By Kyle David

As recent scholarship has shown, the conception of childhood as a distinctive phase of development separate from the realm of adults is a modern invention. While scholars have written much on children in western societies, they have paid less attention to Chinese children. My current project seeks to fill this academic void by locating the birth of the modern Chinese child and tracing its development throughout China's turbulent twentieth century. As part of this project, I set out to visit the Hoover Institution Library & Archives to browse their extensive collection of Chinese-language primary school textbooks.

As Paula Fass has demonstrated, childhood is "a point of socialization" whereby a society "tries to protect its own identity." My interest in education thus seeks to trace how one particular institution attempted to conceive the nation's ideal child. Hoover Library houses a large collection of primary school textbooks originating from the Jiangxi Soviet period (1927-34). A preliminary examination of these textbooks suggests several trends. First, the CCP, like the Chinese Nationalist Party (GMD), had begun regimenting children's daily lives in increasingly militant ways as the second Sino-Japanese war developed. As far as the textbooks illustrate, children were taught to march, donned matching attire, and rehearsed military drills. Second, the CCP was committed to providing political education to everyone within its jurisdiction, including young children. Today's reader may find it troubling, for example, that seven-year-olds learned arithmetic by counting not animals and toys but rifles and ammunition. Or that moral tales featured violent struggles between peasants and landlords, not charming princes and wicked witches. However, that Chinese Communists chose such tropes is suggestive of both their vision of children as a social group and of their specific goals for childhood as a stage of development. Finally, both the CCP and the GMD were engaging with global youth-culture trends. The GMD, for example, modeled their youth corps, the Sanqingtuan, after the Hitlerjugend and Mussolini's Opera Nazionale Bella, while the Communists fashioned theirs after the Soviet Pioneers.

04_hoover_archives_textbook_cover.jpg

This textbook cover illustrates the predominant trope in education throughout the Cultural Revolution (1966-76): the centrality of Mao Zedong and his revolutionary philosophy. While these particular books provided political instruction, the cult of Mao pervaded all subjects. Math lessons taught students to count volumes of Mao's Little Red Book. Language textbooks taught students to read Marxist-Leninist philosophy. And introductory English texts taught students to say "Long Live Mao Zedong" and "I hate Lin Biao, I hate Confucius," even before teaching them to introduce themselves (Steven W. Mosher Collection)

 

Hoover Archives also offers a variety of intriguing holdings.
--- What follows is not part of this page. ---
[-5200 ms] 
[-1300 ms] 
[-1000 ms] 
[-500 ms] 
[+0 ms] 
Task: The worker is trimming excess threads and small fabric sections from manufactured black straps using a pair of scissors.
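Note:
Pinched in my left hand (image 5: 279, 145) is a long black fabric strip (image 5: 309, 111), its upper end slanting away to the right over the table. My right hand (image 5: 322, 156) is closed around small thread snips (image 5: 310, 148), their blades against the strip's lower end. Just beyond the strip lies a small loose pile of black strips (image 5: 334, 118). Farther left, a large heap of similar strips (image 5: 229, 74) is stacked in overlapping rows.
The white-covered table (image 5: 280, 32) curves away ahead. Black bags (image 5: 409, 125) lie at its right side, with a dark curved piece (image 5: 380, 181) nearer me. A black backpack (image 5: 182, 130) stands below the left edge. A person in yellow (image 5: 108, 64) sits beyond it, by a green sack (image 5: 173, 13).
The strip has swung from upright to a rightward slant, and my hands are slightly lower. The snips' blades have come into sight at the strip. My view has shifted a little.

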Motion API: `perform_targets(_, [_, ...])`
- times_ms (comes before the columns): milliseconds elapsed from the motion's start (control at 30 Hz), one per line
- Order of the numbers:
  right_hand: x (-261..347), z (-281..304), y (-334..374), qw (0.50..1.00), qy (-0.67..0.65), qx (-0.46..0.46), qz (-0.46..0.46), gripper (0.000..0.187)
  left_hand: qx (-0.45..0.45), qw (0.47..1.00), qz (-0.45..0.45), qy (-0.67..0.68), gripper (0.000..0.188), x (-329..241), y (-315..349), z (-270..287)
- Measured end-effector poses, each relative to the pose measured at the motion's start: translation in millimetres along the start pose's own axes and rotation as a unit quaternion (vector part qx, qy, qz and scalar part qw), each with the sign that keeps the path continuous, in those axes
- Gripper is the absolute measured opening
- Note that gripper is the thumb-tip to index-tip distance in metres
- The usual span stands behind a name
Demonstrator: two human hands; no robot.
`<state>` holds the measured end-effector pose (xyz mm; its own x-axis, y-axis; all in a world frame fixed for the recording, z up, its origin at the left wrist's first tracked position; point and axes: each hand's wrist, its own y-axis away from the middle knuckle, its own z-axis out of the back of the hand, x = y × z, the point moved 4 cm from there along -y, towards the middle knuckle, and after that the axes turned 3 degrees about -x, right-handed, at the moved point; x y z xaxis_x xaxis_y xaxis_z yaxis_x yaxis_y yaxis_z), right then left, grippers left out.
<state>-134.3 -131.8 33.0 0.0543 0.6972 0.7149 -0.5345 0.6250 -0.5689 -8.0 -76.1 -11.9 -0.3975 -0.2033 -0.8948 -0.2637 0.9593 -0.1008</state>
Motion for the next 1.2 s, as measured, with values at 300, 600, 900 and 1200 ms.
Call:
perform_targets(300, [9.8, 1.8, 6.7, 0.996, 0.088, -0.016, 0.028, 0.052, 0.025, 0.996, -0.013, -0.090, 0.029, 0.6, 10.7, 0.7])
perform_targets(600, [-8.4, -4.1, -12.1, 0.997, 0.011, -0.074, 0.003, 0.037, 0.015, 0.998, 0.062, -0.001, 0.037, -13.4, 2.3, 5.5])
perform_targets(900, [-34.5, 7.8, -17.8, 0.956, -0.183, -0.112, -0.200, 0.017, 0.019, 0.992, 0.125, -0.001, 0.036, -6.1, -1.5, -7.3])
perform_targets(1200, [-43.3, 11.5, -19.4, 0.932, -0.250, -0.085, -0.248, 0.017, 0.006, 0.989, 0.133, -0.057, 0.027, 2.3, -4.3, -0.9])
Of particular interest to my research is a collection of People's Republic of China (PRC) primary and secondary textbooks from the mid-1950s through the early 1980s. Other pertinent materials include school administrative records, education journals, instructor guidebooks, and government bureau directives. These materials have been of tremendous value in so far as they have helped me to construct a more three-dimensional account of how the institution of education functioned at specific historical junctures throughout the twentieth century. While I require more time to sift through and scrutinize these materials, a crude analysis indicates ebbs and flows in the politicization of children, or at least the institution of education. The 1930s and 1940s, for example, were rife with crises. This is reflected in the language and imagery Communist textbooks espoused (e.g. usage of military iconography, heavily laden Marxist-Leninist language), and thus suggestive of larger cultural anxieties. During the honeymoon phase of the early 1950s, then, it comes as no surprise that textbook narratives become more mundane and are completely absent of political currents. Of course, the politicization of education would climax during the Cultural Revolution (1966-1976), when Marxist-Leninist language and Mao Zedong thought penetrated every aspect of the education. More time is needed to untangle the relationship between education and CCP notions of the ideal child. Thankfully, the Hoover Institution Library & Archives have provided me with an excellent starting point.

My thanks go out to the Hoover staff for making the past two weeks such a productive excursion. In particular, I would like to thank David Sun, Carol Leadenham, and Lisa Nguyen, whom I saw and/or spoke with on a daily basis. They were gracious with their time and very helpful in ensuring I was aware of all pertinent collections, including several that had not yet been cataloged. The opportunity to serve as a Silas Palmer Fellow has been a wonderful experience and I am grateful to have been awarded this opportunity.